[MATERIAL PROVIDED]

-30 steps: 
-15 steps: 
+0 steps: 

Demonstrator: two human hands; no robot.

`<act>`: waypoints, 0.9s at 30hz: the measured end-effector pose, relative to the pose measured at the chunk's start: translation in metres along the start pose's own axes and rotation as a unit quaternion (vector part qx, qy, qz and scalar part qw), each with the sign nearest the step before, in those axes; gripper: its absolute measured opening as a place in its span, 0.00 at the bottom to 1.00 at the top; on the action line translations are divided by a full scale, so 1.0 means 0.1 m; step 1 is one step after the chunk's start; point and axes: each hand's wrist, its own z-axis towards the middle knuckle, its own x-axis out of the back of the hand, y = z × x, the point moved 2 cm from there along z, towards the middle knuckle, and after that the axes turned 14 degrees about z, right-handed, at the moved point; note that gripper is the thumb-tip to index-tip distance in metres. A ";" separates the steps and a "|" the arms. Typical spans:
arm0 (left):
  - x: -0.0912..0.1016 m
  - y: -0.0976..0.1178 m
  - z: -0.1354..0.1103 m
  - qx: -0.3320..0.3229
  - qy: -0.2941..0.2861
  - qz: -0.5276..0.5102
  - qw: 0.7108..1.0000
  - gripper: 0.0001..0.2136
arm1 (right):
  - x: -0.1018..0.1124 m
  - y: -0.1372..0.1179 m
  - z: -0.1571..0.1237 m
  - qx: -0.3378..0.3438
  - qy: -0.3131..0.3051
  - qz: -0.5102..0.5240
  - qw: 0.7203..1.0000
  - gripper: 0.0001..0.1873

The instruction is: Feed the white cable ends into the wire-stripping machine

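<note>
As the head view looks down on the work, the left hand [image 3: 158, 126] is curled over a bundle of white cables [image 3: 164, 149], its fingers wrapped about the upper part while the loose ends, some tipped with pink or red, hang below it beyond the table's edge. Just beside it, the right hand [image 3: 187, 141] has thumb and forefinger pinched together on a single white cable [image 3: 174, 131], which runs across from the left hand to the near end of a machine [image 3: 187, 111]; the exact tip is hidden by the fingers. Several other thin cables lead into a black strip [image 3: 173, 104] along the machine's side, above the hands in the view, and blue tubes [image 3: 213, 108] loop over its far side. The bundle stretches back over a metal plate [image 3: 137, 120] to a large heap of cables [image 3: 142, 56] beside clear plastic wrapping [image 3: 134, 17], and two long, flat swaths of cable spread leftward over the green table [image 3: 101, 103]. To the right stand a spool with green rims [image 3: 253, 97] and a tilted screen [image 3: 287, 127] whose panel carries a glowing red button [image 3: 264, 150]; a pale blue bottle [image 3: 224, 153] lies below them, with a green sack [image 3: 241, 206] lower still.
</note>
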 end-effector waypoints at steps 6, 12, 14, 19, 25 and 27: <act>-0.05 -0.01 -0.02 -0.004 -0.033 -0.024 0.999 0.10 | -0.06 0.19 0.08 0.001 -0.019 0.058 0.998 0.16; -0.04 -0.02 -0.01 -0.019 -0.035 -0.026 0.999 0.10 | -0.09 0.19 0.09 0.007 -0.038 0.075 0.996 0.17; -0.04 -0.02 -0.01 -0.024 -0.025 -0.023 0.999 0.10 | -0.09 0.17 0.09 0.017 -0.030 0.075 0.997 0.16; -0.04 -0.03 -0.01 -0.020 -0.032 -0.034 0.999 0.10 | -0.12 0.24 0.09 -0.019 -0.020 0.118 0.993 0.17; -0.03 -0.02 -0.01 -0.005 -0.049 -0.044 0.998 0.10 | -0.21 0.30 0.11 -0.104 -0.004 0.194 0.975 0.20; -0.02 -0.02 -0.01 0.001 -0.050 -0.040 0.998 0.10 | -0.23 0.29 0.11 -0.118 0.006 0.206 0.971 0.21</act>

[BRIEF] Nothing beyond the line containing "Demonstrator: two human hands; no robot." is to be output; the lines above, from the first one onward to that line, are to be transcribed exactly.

[TASK OUTPUT]
-30 steps: 
-15 steps: 
+0 steps: 

Demonstrator: two human hands; no robot.

For this exercise, the answer is now complete.